BEGIN

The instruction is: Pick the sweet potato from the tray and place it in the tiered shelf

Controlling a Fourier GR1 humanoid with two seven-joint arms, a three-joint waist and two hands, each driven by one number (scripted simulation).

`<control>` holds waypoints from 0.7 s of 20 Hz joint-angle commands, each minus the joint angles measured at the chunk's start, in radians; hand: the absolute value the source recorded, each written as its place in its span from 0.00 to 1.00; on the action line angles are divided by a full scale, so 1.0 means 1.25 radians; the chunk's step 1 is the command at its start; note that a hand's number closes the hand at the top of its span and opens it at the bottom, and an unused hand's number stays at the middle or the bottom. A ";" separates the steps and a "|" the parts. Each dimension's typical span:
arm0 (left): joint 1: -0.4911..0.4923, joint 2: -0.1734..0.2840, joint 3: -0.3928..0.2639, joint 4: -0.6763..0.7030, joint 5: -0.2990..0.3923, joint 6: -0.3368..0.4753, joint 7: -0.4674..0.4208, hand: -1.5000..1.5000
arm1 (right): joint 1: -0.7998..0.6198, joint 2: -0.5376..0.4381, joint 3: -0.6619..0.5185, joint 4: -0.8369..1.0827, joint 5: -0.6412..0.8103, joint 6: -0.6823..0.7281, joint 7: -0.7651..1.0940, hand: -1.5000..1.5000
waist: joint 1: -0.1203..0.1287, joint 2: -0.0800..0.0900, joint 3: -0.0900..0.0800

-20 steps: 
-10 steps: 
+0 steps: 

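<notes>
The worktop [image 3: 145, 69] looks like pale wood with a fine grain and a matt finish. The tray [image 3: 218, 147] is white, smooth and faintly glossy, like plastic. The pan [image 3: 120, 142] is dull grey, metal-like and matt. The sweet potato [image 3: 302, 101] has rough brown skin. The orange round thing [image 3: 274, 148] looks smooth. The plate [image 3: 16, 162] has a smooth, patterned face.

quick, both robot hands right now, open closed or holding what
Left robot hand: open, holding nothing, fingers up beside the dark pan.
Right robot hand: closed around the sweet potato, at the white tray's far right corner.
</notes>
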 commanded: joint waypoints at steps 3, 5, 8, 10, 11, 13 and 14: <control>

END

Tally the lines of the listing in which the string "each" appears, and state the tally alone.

▸ **EXPECTED OUTPUT**
2